→ What to do
Identify every line in the records below that contains the word "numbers", and reproduce each one.

→ Material supplied
• • • • •

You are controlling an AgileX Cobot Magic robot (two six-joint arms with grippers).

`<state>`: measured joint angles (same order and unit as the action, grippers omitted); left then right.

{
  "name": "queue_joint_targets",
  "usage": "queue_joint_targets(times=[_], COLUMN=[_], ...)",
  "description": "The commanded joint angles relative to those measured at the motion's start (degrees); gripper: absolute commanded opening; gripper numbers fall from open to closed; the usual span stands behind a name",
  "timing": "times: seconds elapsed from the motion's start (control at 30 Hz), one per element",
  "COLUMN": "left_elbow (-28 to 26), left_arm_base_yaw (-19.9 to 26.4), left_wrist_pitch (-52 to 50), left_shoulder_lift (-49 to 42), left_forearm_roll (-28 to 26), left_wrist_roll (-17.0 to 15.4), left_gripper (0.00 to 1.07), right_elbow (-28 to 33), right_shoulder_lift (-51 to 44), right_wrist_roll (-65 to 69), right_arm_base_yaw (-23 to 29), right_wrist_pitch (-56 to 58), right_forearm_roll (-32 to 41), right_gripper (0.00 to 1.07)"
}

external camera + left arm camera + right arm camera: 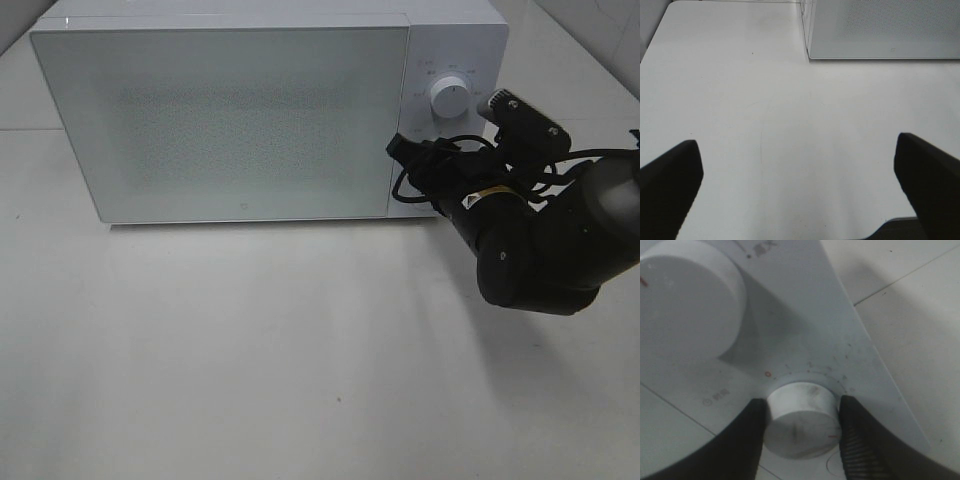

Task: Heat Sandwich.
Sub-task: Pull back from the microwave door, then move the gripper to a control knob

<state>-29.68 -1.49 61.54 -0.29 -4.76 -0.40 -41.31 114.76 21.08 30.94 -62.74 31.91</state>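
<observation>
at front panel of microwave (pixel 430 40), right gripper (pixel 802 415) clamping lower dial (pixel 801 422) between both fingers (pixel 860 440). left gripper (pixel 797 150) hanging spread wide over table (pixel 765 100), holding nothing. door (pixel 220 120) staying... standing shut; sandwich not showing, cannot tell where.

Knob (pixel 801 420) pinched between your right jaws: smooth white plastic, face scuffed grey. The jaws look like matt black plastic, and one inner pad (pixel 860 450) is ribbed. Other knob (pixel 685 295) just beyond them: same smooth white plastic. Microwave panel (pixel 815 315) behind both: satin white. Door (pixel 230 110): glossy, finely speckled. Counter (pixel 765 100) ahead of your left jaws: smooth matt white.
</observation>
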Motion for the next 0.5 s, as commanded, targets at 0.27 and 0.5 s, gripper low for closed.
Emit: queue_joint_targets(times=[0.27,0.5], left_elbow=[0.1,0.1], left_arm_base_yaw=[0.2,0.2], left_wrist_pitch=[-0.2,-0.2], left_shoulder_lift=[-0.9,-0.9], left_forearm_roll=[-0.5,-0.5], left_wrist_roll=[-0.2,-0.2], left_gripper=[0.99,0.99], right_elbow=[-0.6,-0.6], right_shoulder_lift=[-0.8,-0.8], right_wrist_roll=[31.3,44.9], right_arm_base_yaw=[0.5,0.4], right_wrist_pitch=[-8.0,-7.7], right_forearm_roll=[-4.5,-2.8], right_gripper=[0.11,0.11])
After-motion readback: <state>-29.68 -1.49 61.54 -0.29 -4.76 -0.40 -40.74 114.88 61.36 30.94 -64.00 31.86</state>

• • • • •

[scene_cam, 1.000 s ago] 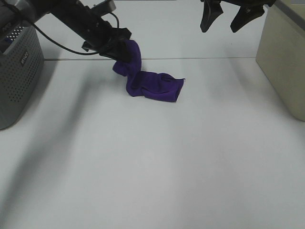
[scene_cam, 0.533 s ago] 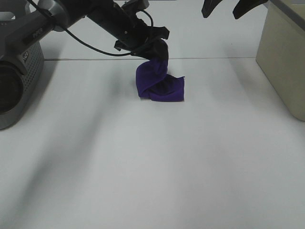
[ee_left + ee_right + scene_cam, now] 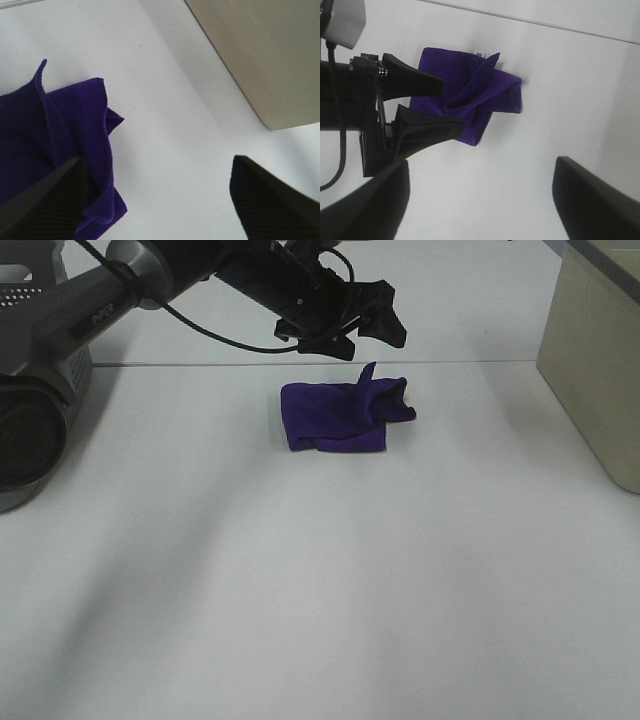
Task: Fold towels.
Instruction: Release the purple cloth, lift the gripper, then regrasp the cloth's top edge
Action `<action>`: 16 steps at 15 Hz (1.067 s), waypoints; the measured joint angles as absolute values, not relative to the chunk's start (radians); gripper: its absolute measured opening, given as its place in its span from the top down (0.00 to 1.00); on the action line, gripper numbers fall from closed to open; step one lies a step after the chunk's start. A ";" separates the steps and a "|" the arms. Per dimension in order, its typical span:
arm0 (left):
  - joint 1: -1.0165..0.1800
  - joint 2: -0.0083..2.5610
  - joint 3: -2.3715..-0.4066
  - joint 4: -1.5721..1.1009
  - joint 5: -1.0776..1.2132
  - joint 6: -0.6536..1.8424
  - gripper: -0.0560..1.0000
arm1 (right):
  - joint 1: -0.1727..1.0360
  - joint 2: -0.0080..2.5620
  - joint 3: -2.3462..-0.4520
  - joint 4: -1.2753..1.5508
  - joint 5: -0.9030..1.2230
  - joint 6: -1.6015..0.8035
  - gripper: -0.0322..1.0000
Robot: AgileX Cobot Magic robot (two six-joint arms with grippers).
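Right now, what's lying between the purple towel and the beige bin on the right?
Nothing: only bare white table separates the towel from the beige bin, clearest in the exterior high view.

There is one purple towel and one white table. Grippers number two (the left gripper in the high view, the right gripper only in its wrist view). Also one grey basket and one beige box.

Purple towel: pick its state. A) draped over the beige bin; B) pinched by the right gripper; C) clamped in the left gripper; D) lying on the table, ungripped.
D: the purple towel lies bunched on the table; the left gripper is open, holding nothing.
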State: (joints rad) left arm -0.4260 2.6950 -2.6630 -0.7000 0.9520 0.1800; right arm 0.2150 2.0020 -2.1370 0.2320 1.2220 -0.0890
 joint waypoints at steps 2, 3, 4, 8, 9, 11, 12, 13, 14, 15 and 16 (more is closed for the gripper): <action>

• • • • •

→ Final answer
  "description": "The commanded joint angles relative to those measured at the motion's start (degrees); gripper: absolute commanded opening; gripper numbers fall from open to closed; the usual span stands behind a name",
Action `<action>`: 16 steps at 15 Hz (1.067 s), waypoints; the measured joint angles as absolute values, not relative to the chunk's start (radians); gripper: its absolute measured opening, given as its place in its span from the top down (0.00 to 1.00); on the action line, gripper numbers fall from closed to open; step one lies a step after the chunk's start. A ";" separates the steps and a "|" the arms. Per dimension in order, its typical span:

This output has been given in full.